Classfile Parser doesn't skip / unlink `isScalaRaw` classes

Compiler internals question: for classfiles with a Scala signature, the classfile parser doesn’t actually parse the classfile content but just unpickles the signature (see here). When defining nested classes, only the top-level class gets a Scala signature, nested symbols are created from there. The classfiles for nested classes obtain a “Scala” marker attribute.

In the classfile parser, isScala is a classfile with a Scala signature, isScalaRaw is one with a marker attribute.

I’m wondering why we don’t skip over isScalaRaw classfiles and unlink their symbols from the scope.

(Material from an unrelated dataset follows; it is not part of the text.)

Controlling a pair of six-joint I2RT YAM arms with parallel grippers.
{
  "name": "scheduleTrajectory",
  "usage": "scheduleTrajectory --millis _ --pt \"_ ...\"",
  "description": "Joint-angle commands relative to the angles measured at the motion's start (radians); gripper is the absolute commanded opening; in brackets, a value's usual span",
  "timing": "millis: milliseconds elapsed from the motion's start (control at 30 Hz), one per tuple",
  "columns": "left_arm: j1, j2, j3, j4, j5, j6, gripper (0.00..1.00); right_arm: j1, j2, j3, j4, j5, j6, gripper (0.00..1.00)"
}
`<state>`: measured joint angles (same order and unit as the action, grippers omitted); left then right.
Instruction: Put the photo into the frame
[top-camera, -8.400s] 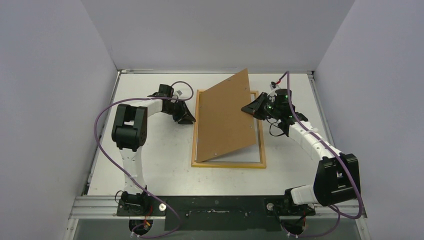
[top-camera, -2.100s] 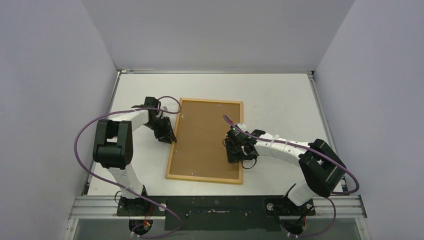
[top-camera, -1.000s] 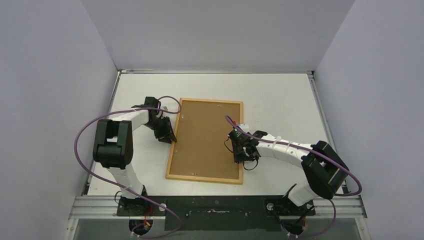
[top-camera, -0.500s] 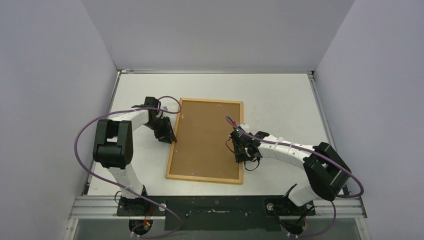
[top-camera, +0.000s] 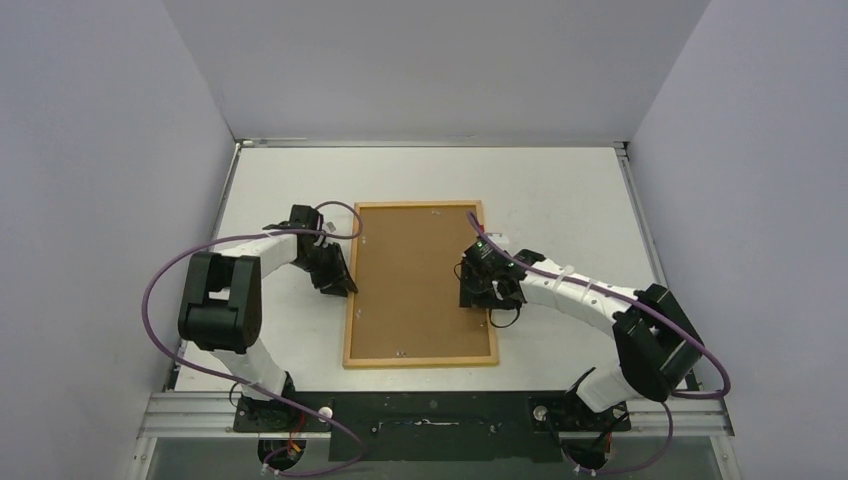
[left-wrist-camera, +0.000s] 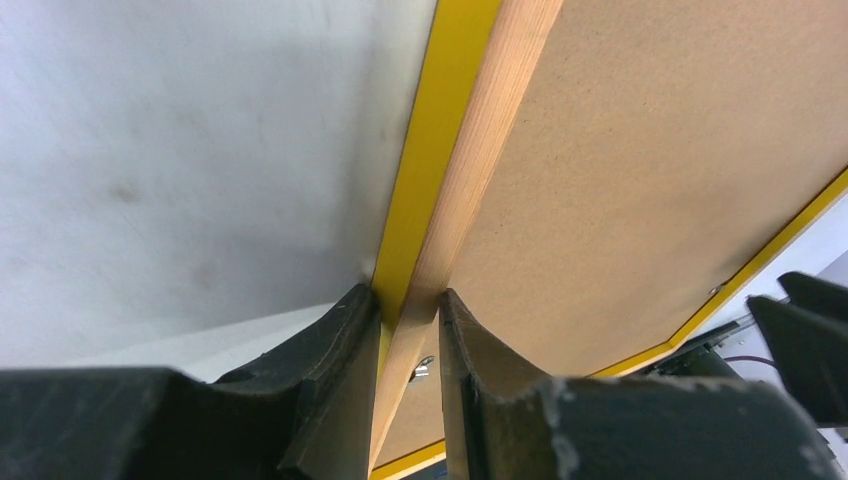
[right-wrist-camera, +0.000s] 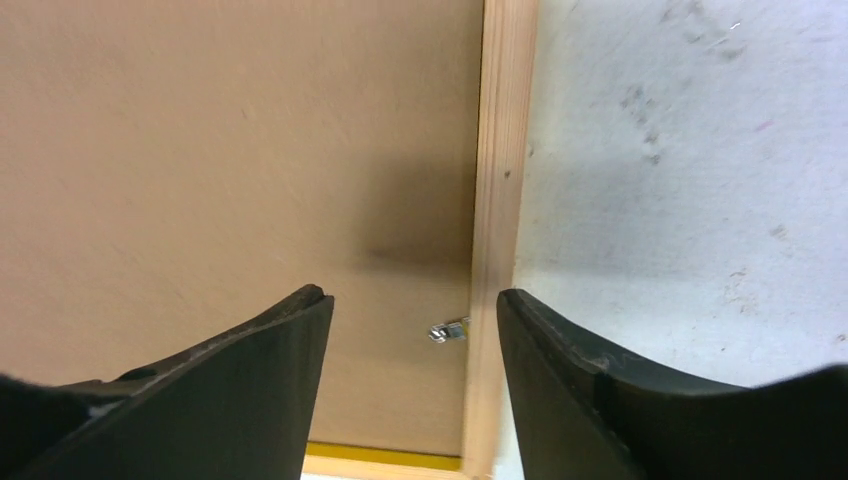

Instead, the content of the classfile (parents, fields, methods) is parsed and symbols are created, like for a java-defined classfile.

In 2.11 you can do this

$ cat B.scala
class B { class C }
$ scalac11 B.scala
$ scala11
Welcome to Scala 2.11.8 (Java HotSpot(TM) 64-Bit Server VM, Java 1.8.0_112).

scala> val bc = new B$C(new B)
bc: B$C = B$C@6504e3b2

scala> val c: B#C = bc
<console>:12: error: type mismatch;
 found   : B$C
 required: B#C
       val c: B#C = bc
                    ^

So there are two incompatible symbols for the same class.

In 2.12 an assertion in the backend fails.

scala> new B$C(new B)
java.lang.AssertionError: assertion failed: List(LB$C;)

I (very) vaguely remember that there’s a connection from this to the 2.11 optimizer (or specialization?), but I couldn’t find it so far – maybe it rings a bell for @dragos?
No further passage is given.